12. In the instant case, PW1 reported of the robbery and the theft of his mobile phone, Safari Boot shoes, Cap and money. This was vindicated by the confirmation of the report by PW2, 3 and 4. The evidence does also reveal that the robbery took place only a few minutes after the robbery. According to PW4, the report was booked at 8. 30 pm and the Appellant was booked into the police station at 9. 26 pm. The recovery was within what can be described as a short time within the time of the robbery. The stolen goods were positively identified by PW1. More interesting is the fact that the Appellant was arrested whilst wearing the cap and the shoes of PW1which squarely demonstrated he was one of the robbers. This fact fitted very well with PW1’s evidence that one of the robbers wore his shoes and forced him to wear his dirty shoes.

13. In the circumstances therefore, there is no doubt that the Appellant was linked to the robbery by the application of the doctrine of recent possession.

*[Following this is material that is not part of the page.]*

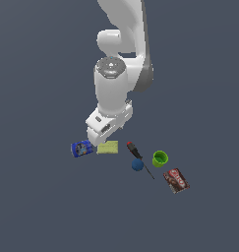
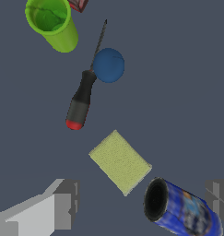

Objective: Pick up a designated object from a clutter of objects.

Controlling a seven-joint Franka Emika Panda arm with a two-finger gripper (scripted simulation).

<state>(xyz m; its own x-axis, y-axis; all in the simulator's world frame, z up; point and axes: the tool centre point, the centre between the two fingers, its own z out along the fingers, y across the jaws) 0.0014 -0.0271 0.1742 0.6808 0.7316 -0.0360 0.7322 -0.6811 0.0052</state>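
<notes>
Sponge-like block (image 2: 120,161) lies flat on the worktop (image 1: 42,206), just beside the blue can (image 2: 180,209), with the screwdriver (image 2: 82,99) and blue ball (image 2: 109,65) farther off. Tool (image 2: 141,203) hangs above it, fingers (image 2: 62,203) spread wide and holding nothing, seemingly lining up to descend without clipping the can.

I see flat, even, dimmish light, no cast shadows or glare; both renders slightly soft, undistorted.
</notes>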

14. On proof of the ingredients of the offence of robbery with violence as defined under Section 296(2) of the Penal Code, it is trite that the robbers confronted PW1 and dragged him into a bush where they forced him to undress his shoes and give away his money. They succeeded in their mission by threatening him with a knife. Under Section 296(2), a proof of any of the elements of the offence of robbery with robbery with violence is sufficient to establish the offence. The prosecution duly discharged this burden.

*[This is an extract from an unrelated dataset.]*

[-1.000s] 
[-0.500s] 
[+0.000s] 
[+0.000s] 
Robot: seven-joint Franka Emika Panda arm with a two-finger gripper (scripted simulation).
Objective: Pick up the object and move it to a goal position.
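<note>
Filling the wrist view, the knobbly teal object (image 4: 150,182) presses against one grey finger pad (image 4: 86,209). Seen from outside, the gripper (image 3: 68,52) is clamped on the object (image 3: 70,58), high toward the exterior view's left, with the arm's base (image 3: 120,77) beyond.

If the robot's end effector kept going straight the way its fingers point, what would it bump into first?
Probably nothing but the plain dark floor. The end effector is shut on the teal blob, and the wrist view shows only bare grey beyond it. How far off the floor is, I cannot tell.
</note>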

15. The Appellant’s defence that he was walking home from his place of work and had not committed the offence was untrue. It was a defence unfounded in evidence and the facts of the case. I dismiss it as an afterthought. In sum, I find that the prosecution proved their beyond all doubt. The appeal lacks merit and I uphold the conviction.

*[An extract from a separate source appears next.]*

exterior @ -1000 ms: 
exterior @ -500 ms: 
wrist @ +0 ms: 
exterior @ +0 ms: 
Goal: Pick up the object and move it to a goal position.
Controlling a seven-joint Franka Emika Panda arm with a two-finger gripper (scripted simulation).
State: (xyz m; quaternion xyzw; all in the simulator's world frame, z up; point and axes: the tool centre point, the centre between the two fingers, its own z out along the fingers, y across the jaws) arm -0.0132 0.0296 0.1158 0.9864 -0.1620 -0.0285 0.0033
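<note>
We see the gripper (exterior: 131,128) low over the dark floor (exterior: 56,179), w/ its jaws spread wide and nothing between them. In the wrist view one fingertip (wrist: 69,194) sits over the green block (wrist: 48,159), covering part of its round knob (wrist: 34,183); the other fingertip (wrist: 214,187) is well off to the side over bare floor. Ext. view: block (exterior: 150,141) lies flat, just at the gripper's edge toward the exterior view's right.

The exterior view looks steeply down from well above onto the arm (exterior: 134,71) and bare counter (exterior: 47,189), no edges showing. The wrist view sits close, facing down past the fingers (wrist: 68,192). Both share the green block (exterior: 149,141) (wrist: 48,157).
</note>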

16. On sentence, the Appellant took plea on 4th October, 2012 and was throughout the trial in remand where he spent one year 25 days until 29th November, 2013. To date he has cumulatively been in custody for a period of five years three months and five days. Taking into account that no one was injured, the Appellant was a first offender and all the stolen goods were recovered, it is the view of this court that the Appellant has served sufficient punishment. I accordingly order that he be forthwith set free unless otherwise lawfully held. It is so ordered.

DATED and DELIVERED this 5th day of March, 2019

G.W. NGENYE-MACHARIA

JUDGE

In the presence of;

1. Appellant in person.

2. Mr. Momanyi  for the Respondent.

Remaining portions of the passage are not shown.